» **What the task asks**
Look through the records below, and copy out every line that holds the string "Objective".

** Data shown follows **

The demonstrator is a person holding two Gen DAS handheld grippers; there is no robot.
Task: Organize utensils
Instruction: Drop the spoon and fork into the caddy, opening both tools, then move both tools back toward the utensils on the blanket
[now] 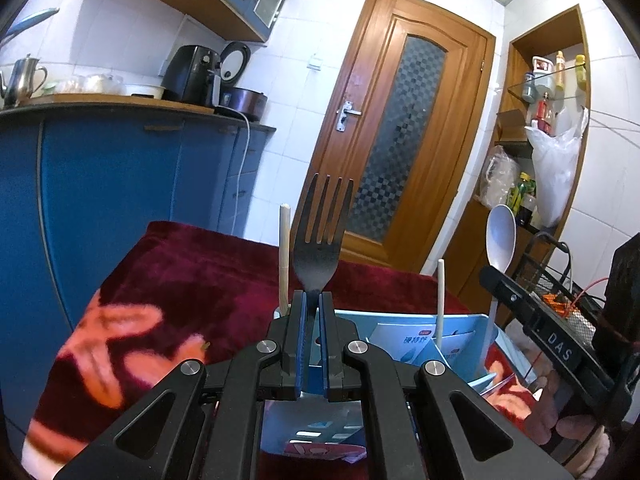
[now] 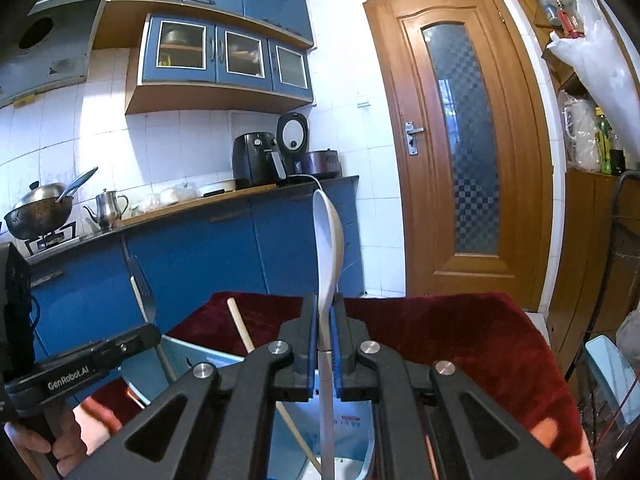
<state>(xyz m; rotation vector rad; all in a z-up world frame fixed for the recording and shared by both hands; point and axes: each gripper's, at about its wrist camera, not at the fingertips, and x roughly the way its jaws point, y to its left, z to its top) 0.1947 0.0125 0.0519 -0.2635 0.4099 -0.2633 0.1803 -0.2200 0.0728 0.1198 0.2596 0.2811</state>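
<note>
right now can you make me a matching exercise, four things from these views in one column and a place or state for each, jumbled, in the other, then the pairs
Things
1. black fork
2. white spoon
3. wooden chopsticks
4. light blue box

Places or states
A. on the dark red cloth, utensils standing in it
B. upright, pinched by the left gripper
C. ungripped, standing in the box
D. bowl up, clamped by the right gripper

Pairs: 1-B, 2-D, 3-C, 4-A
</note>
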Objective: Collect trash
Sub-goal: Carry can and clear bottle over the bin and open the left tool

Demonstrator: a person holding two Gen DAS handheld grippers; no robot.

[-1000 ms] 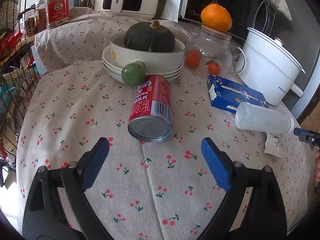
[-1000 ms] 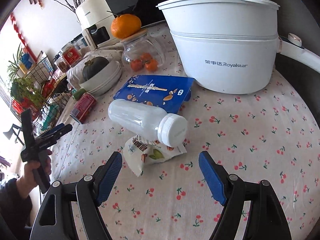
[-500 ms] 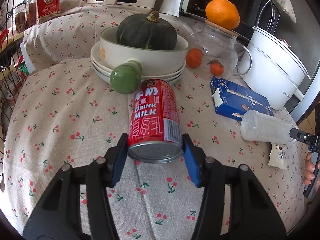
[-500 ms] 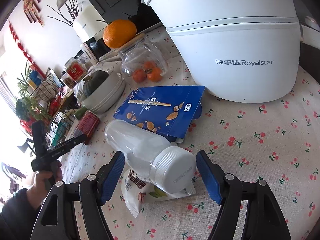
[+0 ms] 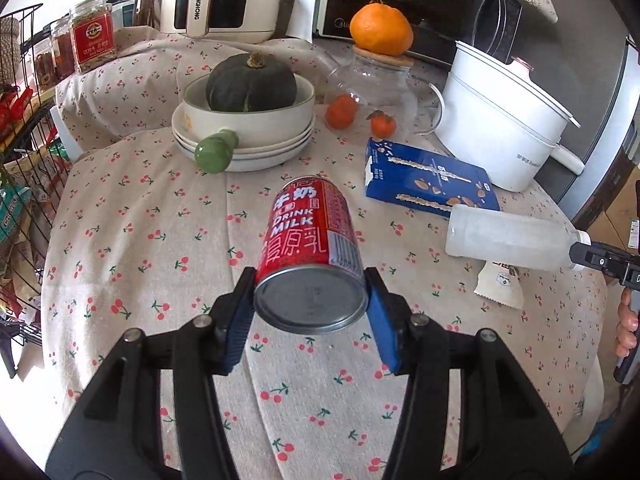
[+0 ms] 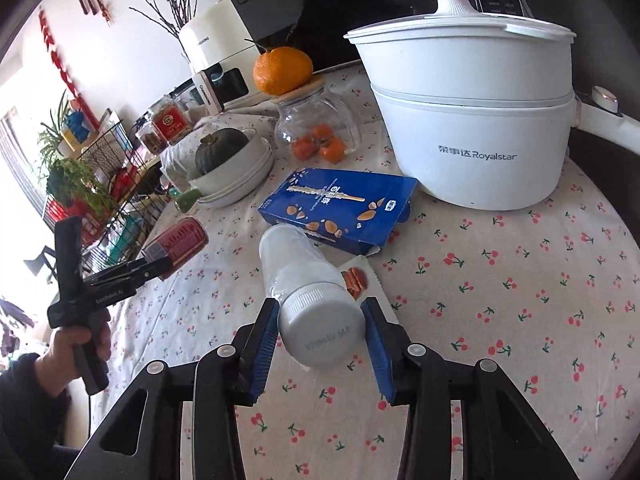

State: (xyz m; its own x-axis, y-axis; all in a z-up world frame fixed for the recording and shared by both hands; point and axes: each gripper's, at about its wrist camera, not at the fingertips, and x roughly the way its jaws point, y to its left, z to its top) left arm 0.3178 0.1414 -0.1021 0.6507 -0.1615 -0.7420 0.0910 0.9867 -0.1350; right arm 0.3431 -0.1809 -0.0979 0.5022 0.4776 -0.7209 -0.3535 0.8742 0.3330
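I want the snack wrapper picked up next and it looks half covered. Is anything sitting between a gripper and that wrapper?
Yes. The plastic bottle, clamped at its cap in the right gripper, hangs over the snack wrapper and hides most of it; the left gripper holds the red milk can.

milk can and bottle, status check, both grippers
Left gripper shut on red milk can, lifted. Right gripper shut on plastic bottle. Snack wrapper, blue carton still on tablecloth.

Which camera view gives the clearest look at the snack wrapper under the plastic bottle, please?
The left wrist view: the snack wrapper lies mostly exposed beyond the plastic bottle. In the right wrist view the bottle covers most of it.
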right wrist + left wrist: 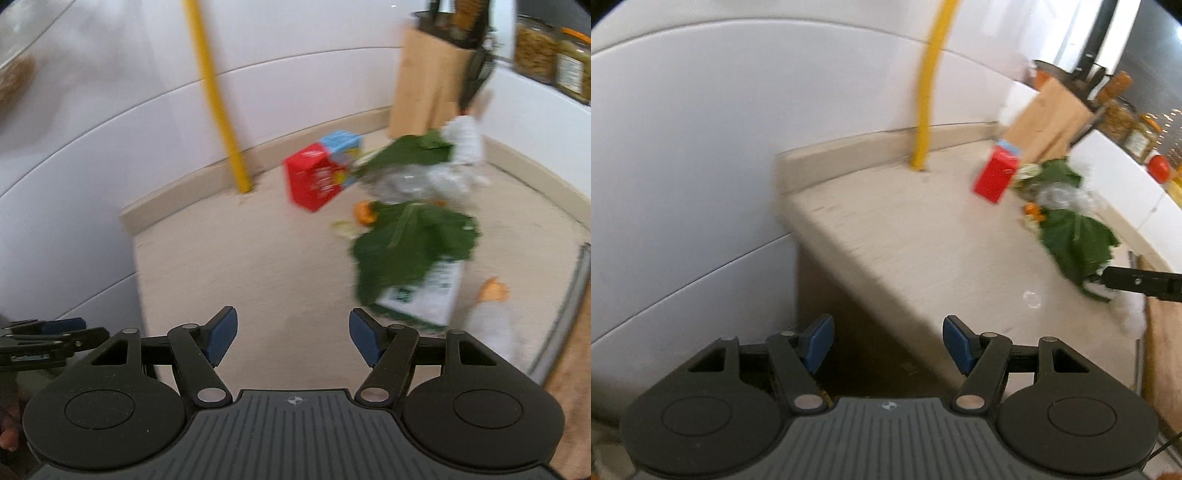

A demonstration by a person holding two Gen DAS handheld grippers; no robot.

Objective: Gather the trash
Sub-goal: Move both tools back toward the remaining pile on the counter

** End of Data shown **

» **Solution**
Objective: Collect trash
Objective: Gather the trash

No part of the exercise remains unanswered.